Weasley's Wizard Wheezes Orders Continued¶
Let's continue with our last tutorial, but this time, we have 5 million data in 7 years range.
1. Preparation¶
Test Data
The test data for this section can be find at our Underneathall GitHub, weasleys-wizard-wheezes-order.zip
.
It contains 5,000,000 Weasleys' Wizard Wheezes
orders in year 2014
to 2020
. Download the data and unzip
it.
2. Name and Date Filter¶
Continue with our previous program:
name-date-filter.awk
function print_line(n) {
for (i=0; i<n; i++){
printf "%s", "-"
}
printf "\n"
}
BEGIN {
FIELDWIDTHS = "21 20 18 13 10"
print_line(82)
}
{
if (NR == 1) {
print $0
print_line(82)
}
if (NR > 1 && $1 ~ name) {
if (startDate != "" && $5 < startDate)
next
if (endDate != "" && $5 > endDate)
next
print $0
sum += $4 * $3
}
}
END {
print_line(82)
printf "%-21s%21s\n", "Name", "Total Amount(Galleon)"

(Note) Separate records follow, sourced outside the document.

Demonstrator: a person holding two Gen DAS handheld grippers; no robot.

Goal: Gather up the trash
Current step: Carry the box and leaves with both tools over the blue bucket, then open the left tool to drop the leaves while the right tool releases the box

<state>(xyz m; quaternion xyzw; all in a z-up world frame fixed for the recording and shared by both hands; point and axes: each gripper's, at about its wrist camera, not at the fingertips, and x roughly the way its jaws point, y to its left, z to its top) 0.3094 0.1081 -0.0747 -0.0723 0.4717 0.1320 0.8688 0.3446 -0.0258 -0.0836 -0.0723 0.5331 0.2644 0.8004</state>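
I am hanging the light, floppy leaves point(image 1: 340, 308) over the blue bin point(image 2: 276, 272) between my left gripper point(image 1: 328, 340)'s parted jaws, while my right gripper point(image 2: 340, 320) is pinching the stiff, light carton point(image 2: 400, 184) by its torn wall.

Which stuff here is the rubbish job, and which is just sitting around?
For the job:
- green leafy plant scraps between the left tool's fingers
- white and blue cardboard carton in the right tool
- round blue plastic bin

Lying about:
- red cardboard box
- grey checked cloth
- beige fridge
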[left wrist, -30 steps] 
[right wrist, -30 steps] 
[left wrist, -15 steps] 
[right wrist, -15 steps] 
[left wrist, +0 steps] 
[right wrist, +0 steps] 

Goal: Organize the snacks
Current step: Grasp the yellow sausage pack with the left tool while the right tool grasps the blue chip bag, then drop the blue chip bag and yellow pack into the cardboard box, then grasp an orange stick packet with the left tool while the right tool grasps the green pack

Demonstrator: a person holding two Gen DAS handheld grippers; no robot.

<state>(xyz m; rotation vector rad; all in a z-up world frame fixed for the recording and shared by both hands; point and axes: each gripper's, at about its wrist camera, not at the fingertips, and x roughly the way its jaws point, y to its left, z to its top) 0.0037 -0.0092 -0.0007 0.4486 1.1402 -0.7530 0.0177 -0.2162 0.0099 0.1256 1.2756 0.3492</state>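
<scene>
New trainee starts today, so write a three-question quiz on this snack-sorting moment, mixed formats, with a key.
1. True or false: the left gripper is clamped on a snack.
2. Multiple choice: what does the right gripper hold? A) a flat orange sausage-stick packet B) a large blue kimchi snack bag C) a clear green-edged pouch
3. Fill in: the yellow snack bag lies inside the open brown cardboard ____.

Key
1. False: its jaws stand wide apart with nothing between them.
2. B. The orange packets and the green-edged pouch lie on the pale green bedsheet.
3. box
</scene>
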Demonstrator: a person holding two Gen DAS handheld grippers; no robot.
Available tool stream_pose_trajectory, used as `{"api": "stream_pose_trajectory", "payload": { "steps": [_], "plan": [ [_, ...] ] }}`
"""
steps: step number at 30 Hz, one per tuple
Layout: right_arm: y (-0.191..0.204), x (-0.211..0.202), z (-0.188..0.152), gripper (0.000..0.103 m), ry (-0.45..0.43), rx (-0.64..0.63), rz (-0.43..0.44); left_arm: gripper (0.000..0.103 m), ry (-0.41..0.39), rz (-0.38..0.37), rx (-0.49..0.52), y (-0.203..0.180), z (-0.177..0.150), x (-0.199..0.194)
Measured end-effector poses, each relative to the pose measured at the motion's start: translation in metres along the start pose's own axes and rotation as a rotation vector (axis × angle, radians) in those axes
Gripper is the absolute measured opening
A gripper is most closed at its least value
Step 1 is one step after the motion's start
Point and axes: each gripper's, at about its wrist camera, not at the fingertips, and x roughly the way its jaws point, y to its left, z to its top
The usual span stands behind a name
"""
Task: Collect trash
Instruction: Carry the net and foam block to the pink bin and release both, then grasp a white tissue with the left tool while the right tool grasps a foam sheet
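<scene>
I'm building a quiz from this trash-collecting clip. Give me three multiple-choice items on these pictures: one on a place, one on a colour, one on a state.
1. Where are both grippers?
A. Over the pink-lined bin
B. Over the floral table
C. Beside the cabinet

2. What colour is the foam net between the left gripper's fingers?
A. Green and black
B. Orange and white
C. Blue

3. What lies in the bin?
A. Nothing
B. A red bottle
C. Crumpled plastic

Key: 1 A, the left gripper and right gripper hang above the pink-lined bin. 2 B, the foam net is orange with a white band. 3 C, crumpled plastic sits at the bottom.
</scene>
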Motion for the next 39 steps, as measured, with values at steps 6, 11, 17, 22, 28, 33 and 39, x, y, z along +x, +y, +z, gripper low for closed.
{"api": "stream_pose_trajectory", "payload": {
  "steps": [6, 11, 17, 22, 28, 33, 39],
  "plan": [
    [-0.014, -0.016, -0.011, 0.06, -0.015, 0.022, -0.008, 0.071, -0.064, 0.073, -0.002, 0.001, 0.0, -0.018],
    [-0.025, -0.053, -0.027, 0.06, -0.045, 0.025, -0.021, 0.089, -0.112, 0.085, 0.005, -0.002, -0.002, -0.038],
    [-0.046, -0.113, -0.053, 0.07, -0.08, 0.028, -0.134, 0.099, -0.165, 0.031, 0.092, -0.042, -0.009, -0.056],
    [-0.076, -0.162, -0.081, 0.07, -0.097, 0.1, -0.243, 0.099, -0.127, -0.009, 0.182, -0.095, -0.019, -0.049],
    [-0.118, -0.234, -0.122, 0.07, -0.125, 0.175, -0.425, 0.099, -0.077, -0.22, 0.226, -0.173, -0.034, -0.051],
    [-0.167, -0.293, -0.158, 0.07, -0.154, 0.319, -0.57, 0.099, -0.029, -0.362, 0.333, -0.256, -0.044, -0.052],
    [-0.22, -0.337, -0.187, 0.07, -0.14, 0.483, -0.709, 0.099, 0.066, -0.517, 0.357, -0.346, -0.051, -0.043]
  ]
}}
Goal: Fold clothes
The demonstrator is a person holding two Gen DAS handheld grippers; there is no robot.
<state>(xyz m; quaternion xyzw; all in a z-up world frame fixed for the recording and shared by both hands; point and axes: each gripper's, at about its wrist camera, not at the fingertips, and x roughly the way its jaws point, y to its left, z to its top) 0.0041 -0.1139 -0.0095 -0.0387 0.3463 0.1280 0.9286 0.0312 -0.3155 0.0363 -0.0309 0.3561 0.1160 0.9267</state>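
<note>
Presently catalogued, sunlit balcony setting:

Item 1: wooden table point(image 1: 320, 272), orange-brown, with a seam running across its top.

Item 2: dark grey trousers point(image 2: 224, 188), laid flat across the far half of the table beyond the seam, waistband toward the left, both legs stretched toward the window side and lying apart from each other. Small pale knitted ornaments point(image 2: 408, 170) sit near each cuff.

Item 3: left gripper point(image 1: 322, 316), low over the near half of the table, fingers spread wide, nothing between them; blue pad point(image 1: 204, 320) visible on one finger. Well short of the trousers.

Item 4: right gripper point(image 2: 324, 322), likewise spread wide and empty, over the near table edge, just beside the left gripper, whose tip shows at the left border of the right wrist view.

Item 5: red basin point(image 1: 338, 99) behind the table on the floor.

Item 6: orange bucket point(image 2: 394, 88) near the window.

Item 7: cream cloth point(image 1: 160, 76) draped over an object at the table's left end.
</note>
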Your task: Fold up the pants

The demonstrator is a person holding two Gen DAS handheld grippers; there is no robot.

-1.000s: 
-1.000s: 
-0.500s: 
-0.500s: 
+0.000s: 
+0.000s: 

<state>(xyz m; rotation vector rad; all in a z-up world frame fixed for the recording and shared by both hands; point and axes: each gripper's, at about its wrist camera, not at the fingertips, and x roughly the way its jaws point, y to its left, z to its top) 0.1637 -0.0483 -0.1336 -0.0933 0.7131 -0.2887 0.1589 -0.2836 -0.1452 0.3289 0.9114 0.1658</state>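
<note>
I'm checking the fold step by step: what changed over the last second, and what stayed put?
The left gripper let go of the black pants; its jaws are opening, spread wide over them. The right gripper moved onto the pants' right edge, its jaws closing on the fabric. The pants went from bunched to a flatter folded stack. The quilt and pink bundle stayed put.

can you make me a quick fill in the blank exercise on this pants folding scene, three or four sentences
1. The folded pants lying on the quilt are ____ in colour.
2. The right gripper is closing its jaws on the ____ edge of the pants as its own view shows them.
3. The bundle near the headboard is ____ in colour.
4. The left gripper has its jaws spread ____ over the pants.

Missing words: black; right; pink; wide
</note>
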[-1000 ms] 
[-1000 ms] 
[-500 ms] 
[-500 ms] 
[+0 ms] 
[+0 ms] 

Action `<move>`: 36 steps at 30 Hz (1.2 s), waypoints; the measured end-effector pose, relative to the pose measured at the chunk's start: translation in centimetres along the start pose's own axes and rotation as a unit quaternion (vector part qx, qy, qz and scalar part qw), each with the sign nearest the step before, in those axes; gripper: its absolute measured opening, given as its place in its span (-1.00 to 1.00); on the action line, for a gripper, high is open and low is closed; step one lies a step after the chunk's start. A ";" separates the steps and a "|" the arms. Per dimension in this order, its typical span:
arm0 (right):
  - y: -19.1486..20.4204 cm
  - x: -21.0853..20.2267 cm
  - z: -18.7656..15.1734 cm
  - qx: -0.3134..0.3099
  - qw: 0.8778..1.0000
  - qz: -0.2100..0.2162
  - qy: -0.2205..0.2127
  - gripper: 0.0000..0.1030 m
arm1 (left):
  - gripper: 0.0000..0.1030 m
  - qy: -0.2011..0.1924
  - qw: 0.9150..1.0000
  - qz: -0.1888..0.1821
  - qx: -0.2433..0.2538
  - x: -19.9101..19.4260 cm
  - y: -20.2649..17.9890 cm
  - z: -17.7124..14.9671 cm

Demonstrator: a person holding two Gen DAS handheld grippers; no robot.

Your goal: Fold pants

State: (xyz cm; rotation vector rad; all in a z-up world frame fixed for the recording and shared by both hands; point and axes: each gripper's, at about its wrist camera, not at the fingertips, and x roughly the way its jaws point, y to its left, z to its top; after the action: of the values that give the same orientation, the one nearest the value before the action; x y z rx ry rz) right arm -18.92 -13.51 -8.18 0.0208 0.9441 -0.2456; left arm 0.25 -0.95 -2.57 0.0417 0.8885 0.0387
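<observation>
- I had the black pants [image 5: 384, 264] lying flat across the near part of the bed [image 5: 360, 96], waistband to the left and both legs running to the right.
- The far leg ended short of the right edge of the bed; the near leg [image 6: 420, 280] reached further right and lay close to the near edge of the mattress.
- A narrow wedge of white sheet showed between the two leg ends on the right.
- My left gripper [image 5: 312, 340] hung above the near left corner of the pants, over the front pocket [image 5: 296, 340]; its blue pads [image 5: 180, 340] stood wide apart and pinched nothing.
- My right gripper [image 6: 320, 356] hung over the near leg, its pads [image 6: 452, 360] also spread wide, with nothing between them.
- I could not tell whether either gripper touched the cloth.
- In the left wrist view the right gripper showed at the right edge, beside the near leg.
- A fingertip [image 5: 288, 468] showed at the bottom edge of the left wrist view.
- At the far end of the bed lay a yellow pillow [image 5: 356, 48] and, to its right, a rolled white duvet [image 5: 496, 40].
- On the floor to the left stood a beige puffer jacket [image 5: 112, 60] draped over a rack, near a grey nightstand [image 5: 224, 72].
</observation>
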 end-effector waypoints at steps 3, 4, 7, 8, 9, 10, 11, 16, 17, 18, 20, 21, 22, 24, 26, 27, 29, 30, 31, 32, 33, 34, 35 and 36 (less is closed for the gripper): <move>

printf "%-21s%21s\n", name, sum
print_line(42)
}
5m Orders
gawk -v name="Harry" \
-v startDate="2020-01-02" \
-v endDate="2020-01-02" \
-f name-date-filter.awk \
weasleys-wizard-wheezes-order.txt
----------------------------------------------------------------------------------
Name Item Price(Galleon) Quantity Date
----------------------------------------------------------------------------------
Harry Potter Deflagration Deluxe 3.99 1 2020-01-02
Harry Potter Skiving Snackbox 2.99 2 2020-01-02
Harry Potter Fainting Fancy 4.99 8 2020-01-02
Harry Potter Darkness Powder 4.99 4 2020-01-02
Harry Potter Hats, Headless 6.99 9 2020-01-02
...
...
Harry Potter Nosebleed Nougat 0.99 4 2020-01-02
Harry Potter Pygmy Puffs 1.99 4 2020-01-02
Harry Potter wands, trick 5.99 10 2020-01-02
Harry Potter Fainting Fancy 4.99 5 2020-01-02
----------------------------------------------------------------------------------
Name Total Amount(Galleon)
Harry 607.39
------------------------------------------
3. Item Count¶
Sometimes, it would be useful to know how many items are ordered
items-count-filter.awk
function print_line(n) {
for (i=0; i<n; i++){
printf "%s", "-"
}
printf "\n"
}
BEGIN {
FIELDWIDTHS = "21 20 18 13 10"
print_line(82)
}
{
if (NR == 1) {
print $0
print_line(82)
}
if (NR > 1 && $1 ~ name) {
if (startDate != "" && $5 < startDate)
next
if (endDate != "" && $5 > endDate)
next
print $0
sum += $4 * $3
items += $4
}
}
END {
print_line(82)
printf "%-21s%8s%25s\n", "Name", "Items", "Total Amount(Galleon)"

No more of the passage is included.